Carlos Magno de Souza
Sócio do escritório Zaponi, Magno e Coimbra advogados
Historicamente representada pela quebra da bolsa de valores de Nova York, em 1929, a Grande Depressão econômica americana levou o presidente Franklin Roosevelt (1933-1945) a implementar um conjunto de medidas liberais para racionalizar o efeito nefasto da crise nos Estados Unidos, entre elas a implantação de política inovadora nas relações de trabalho com objetivo de criação de novas vagas de emprego.
Com inspiração semelhante, inclusive quanto ao momento histórico de retração econômica, foi editada a Reforma Trabalhista (Lei 13.467/2017), cujo nascimento propositou modernizar as relações de trabalho através de medidas que resultaram na alteração de mais de cem dispositivos da CLT, compatibilizando a tecnologia à realidade do contrato de trabalho, instituindo novas formas de jornada, alterando ou suprimindo vários artigos até então obsoletos (o texto base original data de 1943) e remodelando sobremaneira as regras processuais, a exemplo do freio que se deu à concessão indistinta de justiça gratuita a reclamantes quanto a pedidos não exitosos.
Todavia, inúmeros desses dispositivos da Reforma foram -- e tem sido -- alvo de questionamentos judiciais quanto à legalidade e constitucionalidade, projetando um cenário de incertezas altamente nocivo à economia e às relações de emprego.
Contrato intermitente, índice de correção monetária aplicável a pedidos reconhecidos, valor da causa, prescrição de execuções trabalhistas não movimentadas pelos credores, pagamento de honorários por beneficiários de justiça gratuita, matérias que podem compor o texto de convenções e acordos coletivos de trabalho, bem como outras modificações da CLT tidas por algumas classes profissionais como prejudiciais aos trabalhadores são alguns dos temas que aguardam a concorrida pauta do Supremo Tribunal Federal.
Por isso, passados quase dois anos da efetiva entrada em vigor da lei, a movediça constitucionalidade de fração da Lei projeta decisões refratárias às novas regras da CLT: o TRT da 5ª Região (BA), por exemplo, julgou inconstitucional a regra que obriga os trabalhadores a pagar custas do processo se faltarem à audiência inicial sem justificativa, ainda que beneficiários da justiça gratuita; o TRT da 10ª Região (DF) entendeu inconstitucional regras que impõe ao trabalhador hipossuficiente o pagamento de honorários; o TRT da 4ª Região (RS) possui enunciados em sentido inverso àquelas implementadas pela Reforma Trabalhista; a Associação Nacional dos Magistrados do Trabalho (Anamatra) organizou frentes de debate que resultaram na edição de mais de 100 enunciados, muitos dos quais sinalizando a incompatibilidade de artigos da Reforma Trabalhista com a Constituição Federal.

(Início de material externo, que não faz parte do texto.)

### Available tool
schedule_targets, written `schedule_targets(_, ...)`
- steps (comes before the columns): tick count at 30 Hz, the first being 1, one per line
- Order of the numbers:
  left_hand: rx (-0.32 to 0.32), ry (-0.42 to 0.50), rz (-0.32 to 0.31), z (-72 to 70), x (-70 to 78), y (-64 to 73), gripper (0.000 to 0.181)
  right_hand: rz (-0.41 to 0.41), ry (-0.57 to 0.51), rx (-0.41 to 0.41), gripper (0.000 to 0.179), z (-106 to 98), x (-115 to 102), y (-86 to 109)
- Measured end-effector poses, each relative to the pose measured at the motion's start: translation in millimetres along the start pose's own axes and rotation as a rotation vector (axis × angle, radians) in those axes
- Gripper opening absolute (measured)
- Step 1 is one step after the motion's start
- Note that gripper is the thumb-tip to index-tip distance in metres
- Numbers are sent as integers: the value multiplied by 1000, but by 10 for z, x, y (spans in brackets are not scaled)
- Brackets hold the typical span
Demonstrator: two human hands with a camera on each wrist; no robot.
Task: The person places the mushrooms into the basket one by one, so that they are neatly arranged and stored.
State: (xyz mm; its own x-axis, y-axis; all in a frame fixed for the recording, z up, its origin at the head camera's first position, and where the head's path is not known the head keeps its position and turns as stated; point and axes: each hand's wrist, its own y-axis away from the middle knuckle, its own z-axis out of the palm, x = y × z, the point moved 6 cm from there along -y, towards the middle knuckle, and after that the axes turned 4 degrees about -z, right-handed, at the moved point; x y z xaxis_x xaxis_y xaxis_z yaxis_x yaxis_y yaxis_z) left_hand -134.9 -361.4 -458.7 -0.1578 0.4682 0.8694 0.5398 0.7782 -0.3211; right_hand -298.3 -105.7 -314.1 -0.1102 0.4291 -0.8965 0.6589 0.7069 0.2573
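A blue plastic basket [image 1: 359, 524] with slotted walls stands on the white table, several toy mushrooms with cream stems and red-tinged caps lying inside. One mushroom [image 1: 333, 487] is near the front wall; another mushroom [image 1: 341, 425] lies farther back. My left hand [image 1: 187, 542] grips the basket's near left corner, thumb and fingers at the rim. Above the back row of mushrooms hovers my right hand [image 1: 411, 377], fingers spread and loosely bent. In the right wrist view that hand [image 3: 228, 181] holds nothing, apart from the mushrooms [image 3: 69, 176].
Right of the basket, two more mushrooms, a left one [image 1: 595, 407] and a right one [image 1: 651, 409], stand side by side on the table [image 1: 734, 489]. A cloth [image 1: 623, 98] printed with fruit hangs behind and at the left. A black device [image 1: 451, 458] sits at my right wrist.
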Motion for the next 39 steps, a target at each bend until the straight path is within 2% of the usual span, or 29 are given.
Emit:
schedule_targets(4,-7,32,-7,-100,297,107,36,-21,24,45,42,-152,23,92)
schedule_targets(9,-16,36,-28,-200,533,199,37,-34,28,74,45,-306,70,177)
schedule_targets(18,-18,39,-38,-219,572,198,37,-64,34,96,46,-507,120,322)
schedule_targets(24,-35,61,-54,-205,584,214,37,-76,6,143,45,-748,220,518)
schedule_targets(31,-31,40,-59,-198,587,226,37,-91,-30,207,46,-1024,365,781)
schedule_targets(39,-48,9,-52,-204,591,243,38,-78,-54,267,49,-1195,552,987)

Com a finalidade de dissipar a divergência de entendimentos sobre a Reforma, o Tribunal Superior do Trabalho (TST) içou proposta de revisão de suas súmulas para compatibilizá-las à nova ordem legal e direcionar a atuação de empregados, empregadores e o julgamento dos TRTs, mas, em 20.03.2019, a sessão foi suspensa pelo Pleno até que ocorra o julgamento do STF na Ação Direta de Constitucionalidade (ADC) nº 62/DF, que gravita sobre parte do artigo 702 da CLT.
O propósito da ADC é obter o posicionamento da Alta Corte sobre a constitucionalidade do procedimento adotado pelo TST naquela assentada para adequar o texto de suas súmulas à Reforma, já que os enunciados em via de mudança deveriam ter sido, em casos práticos, debatidos à larga por suas turmas.
A insegurança jurídica, a alta carga tributária e a rechaçável prática de corrupção são circunstâncias decisivas para desestimular a entrada de capital estrangeiro no Brasil e prejudicar sobremaneira o mercado interno, sendo que a irresolução em torno das novas regras da CLT reforça a ideia de país não atrativo ao investimento.
Não se sabe quando o STF enfrentará a impugnação processada em face dos inúmeros dispositivos da Reforma. Com isso e por isso, as empresas que precisam aplicar algumas medidas da "nova CLT" para continuarem existindo não o fazem por receio de a norma vir a ser julgada inconstitucional; outras tantas, acreditando na validade da norma, podem estar inflando um passivo trabalhista impagável, isto é, a Reforma institucionalizou a concorrência desleal entre corajosos e receosos, de modo que o eldorado de oportunidades que se pretendia com a implementação do New Deal verde e amarelo está relegado ao peçonhento campo da indefinição legal.
Pela absoluta pertinência, vale transcrever oportuno pensamento do estadista Franklin Roosvelt: "Os únicos limites das nossas realizações de amanhã são as nossas dúvidas e hesitações de hoje."